▶ [Activity] Images are to be excluded, and the rest of the data repeated exactly.

▶ [Recorded information]
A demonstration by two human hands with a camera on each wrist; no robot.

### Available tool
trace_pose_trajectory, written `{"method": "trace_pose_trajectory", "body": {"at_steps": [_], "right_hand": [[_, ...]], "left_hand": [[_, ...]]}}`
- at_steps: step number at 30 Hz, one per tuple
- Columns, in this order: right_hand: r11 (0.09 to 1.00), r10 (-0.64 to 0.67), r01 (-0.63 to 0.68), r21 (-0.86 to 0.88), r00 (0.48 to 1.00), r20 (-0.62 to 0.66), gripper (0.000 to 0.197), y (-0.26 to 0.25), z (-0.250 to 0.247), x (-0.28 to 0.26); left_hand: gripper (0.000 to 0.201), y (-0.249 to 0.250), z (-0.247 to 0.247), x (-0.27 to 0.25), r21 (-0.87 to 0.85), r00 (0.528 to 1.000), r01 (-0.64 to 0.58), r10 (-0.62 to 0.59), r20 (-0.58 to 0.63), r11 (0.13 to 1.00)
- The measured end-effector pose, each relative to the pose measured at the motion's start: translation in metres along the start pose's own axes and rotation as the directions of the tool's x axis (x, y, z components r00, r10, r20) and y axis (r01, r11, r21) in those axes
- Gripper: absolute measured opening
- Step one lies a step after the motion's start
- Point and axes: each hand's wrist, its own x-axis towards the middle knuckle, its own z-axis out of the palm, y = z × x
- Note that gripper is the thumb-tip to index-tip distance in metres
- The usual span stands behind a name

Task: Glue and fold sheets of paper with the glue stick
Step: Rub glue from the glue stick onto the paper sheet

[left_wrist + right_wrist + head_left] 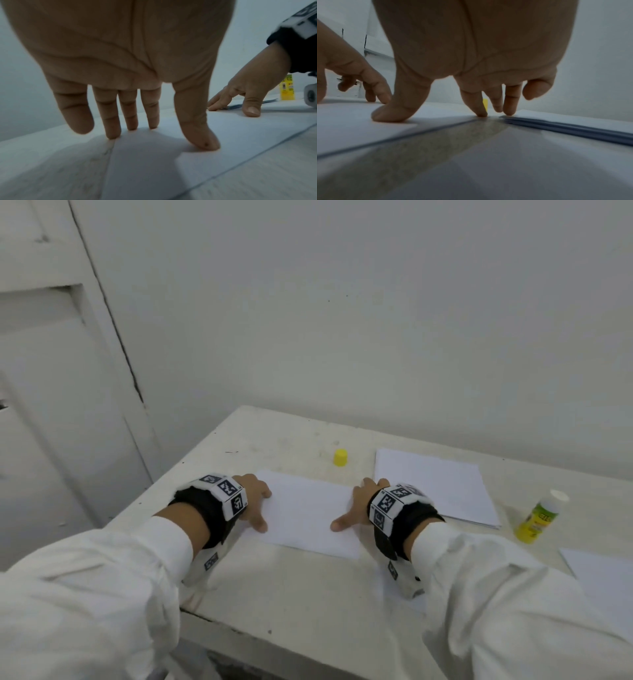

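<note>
A folded white sheet point(308, 508) lies flat in the middle of the table point(291, 587). My left hand point(255, 503) presses its left end with straight fingers and thumb point(202, 140). My right hand point(356, 506) presses its right end the same way, thumb point(392, 115) on the sheet point(351, 128) and fingertips at its far corner. The yellow glue stick point(539, 517) stands uncapped at the right, apart from both hands. Its yellow cap point(340, 457) sits beyond the sheet.
A stack of white paper point(435, 484) lies right of the folded sheet, its edge point(565, 127) close to my right fingers. Another sheet point(606, 580) lies at the table's near right. A wall stands behind the table, whose left edge drops off beside my left arm.
</note>
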Motion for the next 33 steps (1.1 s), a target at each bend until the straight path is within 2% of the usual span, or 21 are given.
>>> {"method": "trace_pose_trajectory", "body": {"at_steps": [7, 9, 11, 12, 15, 18, 20, 23, 25, 27, 29, 30, 31, 33], "right_hand": [[0.998, -0.005, 0.004, -0.070, 1.000, -0.006, 0.085, -0.010, -0.004, -0.003], [0.999, -0.025, 0.023, -0.040, 0.998, -0.052, 0.071, -0.015, -0.008, -0.007], [0.993, -0.049, 0.058, 0.106, 0.995, -0.088, 0.054, -0.018, -0.012, -0.011], [0.968, -0.051, 0.067, 0.242, 0.996, -0.073, 0.051, -0.018, -0.013, -0.013], [0.807, -0.047, 0.027, 0.589, 0.999, 0.019, 0.049, -0.016, -0.016, -0.025], [0.749, -0.002, -0.040, 0.662, 0.998, 0.063, 0.032, -0.015, -0.013, -0.037], [0.755, 0.034, -0.068, 0.652, 0.997, 0.065, 0.033, -0.016, -0.006, -0.043], [0.692, 0.013, -0.042, 0.721, 0.999, 0.045, 0.037, -0.021, 0.002, -0.052], [0.723, -0.025, 0.018, 0.691, 1.000, 0.000, 0.031, -0.021, 0.005, -0.056], [0.772, -0.063, 0.077, 0.631, 0.997, -0.045, 0.021, -0.019, 0.005, -0.063], [0.811, -0.087, 0.106, 0.575, 0.994, -0.060, 0.026, -0.018, 0.004, -0.068], [0.820, -0.091, 0.112, 0.561, 0.994, -0.065, 0.031, -0.017, 0.004, -0.070], [0.823, -0.088, 0.110, 0.558, 0.994, -0.066, 0.034, -0.016, 0.005, -0.070], [0.818, -0.072, 0.094, 0.568, 0.996, -0.060, 0.036, -0.015, 0.006, -0.069]], "left_hand": [[0.083, 0.002, 0.000, 0.003, 0.030, 1.000, -0.028, 0.028, -0.014, 0.999], [0.083, 0.002, 0.000, 0.002, 0.035, 0.999, -0.028, 0.028, -0.017, 0.999], [0.084, 0.001, 0.001, 0.003, 0.034, 1.000, -0.026, 0.026, -0.016, 0.999], [0.084, 0.000, 0.001, 0.003, 0.031, 1.000, -0.025, 0.025, -0.017, 0.999], [0.084, -0.002, 0.003, 0.005, 0.036, 1.000, -0.017, 0.018, -0.013, 0.999], [0.084, -0.002, 0.004, 0.005, 0.025, 1.000, -0.009, 0.010, -0.010, 1.000], [0.086, -0.003, 0.007, 0.007, -0.006, 1.000, 0.000, 0.000, -0.020, 1.000], [0.104, -0.010, 0.013, 0.011, -0.110, 0.997, 0.046, -0.053, -0.063, 0.993], [0.123, -0.016, 0.014, 0.013, -0.185, 0.988, 0.079, -0.101, -0.113, 0.979], [0.144, -0.022, 0.017, 0.014, -0.276, 0.980, 0.132, -0.167, -0.105, 0.952], [0.154, -0.026, 0.018, 0.013, -0.375, 0.974, 0.170, -0.212, -0.075, 0.911], [0.152, -0.028, 0.018, 0.014, -0.421, 0.973, 0.161, -0.214, -0.081, 0.893], [0.140, -0.031, 0.016, 0.013, -0.451, 0.975, 0.136, -0.200, -0.098, 0.882], [0.086, -0.037, 0.009, 0.012, -0.475, 0.971, 0.066, -0.166, -0.172, 0.877]]}}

▶ [Exercise result]
A demonstration by two human hands with a camera on each wrist; no robot.

### Available tool
trace_pose_trajectory, written `{"method": "trace_pose_trajectory", "body": {"at_steps": [_], "right_hand": [[_, ...]], "left_hand": [[_, ...]]}}`
- at_steps: step number at 30 Hz, one per tuple
- Columns, in this order: right_hand: r11 (0.09 to 1.00), r10 (-0.64 to 0.67), r01 (-0.63 to 0.68), r21 (-0.86 to 0.88), r00 (0.48 to 1.00), r20 (-0.62 to 0.66), gripper (0.000 to 0.197), y (-0.26 to 0.25), z (-0.250 to 0.247), x (-0.28 to 0.26); left_hand: gripper (0.000 to 0.201), y (-0.249 to 0.250), z (-0.247 to 0.247), x (-0.27 to 0.25), r21 (-0.87 to 0.85), r00 (0.528 to 1.000), r01 (-0.64 to 0.58), r10 (-0.62 to 0.59), r20 (-0.58 to 0.63), r11 (0.13 to 1.00)
- The measured end-effector pose, each relative to the pose measured at the motion's start: translation in metres along the start pose's own axes and rotation as the directions of the tool's x axis (x, y, z components r00, r10, r20) and y axis (r01, r11, r21) in those axes
- Gripper: absolute measured opening
- Step one lies a step after the motion's start
- Point and axes: each hand's wrist, its own x-axis towards the middle knuckle, its own z-axis out of the palm, y = z × x
- Note that gripper is the thumb-tip to index-tip distance in metres
- The usual span stands behind a name

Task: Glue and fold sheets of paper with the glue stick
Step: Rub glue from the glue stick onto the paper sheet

[left_wrist + right_wrist + head_left] 

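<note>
A folded white sheet point(308, 508) lies flat in the middle of the table point(291, 587). My left hand point(255, 503) presses its left end with straight fingers and thumb point(202, 140). My right hand point(356, 506) presses its right end the same way, thumb point(392, 115) on the sheet point(351, 128) and fingertips at its far corner. The yellow glue stick point(539, 517) stands uncapped at the right, apart from both hands. Its yellow cap point(340, 457) sits beyond the sheet.
A stack of white paper point(435, 484) lies right of the folded sheet, its edge point(565, 127) close to my right fingers. Another sheet point(606, 580) lies at the table's near right. A wall stands behind the table, whose left edge drops off beside my left arm.
</note>
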Motion for the next 33 steps (1.1 s), a target at each bend until the straight path is within 2% of the usual span, or 21 are given.
>>> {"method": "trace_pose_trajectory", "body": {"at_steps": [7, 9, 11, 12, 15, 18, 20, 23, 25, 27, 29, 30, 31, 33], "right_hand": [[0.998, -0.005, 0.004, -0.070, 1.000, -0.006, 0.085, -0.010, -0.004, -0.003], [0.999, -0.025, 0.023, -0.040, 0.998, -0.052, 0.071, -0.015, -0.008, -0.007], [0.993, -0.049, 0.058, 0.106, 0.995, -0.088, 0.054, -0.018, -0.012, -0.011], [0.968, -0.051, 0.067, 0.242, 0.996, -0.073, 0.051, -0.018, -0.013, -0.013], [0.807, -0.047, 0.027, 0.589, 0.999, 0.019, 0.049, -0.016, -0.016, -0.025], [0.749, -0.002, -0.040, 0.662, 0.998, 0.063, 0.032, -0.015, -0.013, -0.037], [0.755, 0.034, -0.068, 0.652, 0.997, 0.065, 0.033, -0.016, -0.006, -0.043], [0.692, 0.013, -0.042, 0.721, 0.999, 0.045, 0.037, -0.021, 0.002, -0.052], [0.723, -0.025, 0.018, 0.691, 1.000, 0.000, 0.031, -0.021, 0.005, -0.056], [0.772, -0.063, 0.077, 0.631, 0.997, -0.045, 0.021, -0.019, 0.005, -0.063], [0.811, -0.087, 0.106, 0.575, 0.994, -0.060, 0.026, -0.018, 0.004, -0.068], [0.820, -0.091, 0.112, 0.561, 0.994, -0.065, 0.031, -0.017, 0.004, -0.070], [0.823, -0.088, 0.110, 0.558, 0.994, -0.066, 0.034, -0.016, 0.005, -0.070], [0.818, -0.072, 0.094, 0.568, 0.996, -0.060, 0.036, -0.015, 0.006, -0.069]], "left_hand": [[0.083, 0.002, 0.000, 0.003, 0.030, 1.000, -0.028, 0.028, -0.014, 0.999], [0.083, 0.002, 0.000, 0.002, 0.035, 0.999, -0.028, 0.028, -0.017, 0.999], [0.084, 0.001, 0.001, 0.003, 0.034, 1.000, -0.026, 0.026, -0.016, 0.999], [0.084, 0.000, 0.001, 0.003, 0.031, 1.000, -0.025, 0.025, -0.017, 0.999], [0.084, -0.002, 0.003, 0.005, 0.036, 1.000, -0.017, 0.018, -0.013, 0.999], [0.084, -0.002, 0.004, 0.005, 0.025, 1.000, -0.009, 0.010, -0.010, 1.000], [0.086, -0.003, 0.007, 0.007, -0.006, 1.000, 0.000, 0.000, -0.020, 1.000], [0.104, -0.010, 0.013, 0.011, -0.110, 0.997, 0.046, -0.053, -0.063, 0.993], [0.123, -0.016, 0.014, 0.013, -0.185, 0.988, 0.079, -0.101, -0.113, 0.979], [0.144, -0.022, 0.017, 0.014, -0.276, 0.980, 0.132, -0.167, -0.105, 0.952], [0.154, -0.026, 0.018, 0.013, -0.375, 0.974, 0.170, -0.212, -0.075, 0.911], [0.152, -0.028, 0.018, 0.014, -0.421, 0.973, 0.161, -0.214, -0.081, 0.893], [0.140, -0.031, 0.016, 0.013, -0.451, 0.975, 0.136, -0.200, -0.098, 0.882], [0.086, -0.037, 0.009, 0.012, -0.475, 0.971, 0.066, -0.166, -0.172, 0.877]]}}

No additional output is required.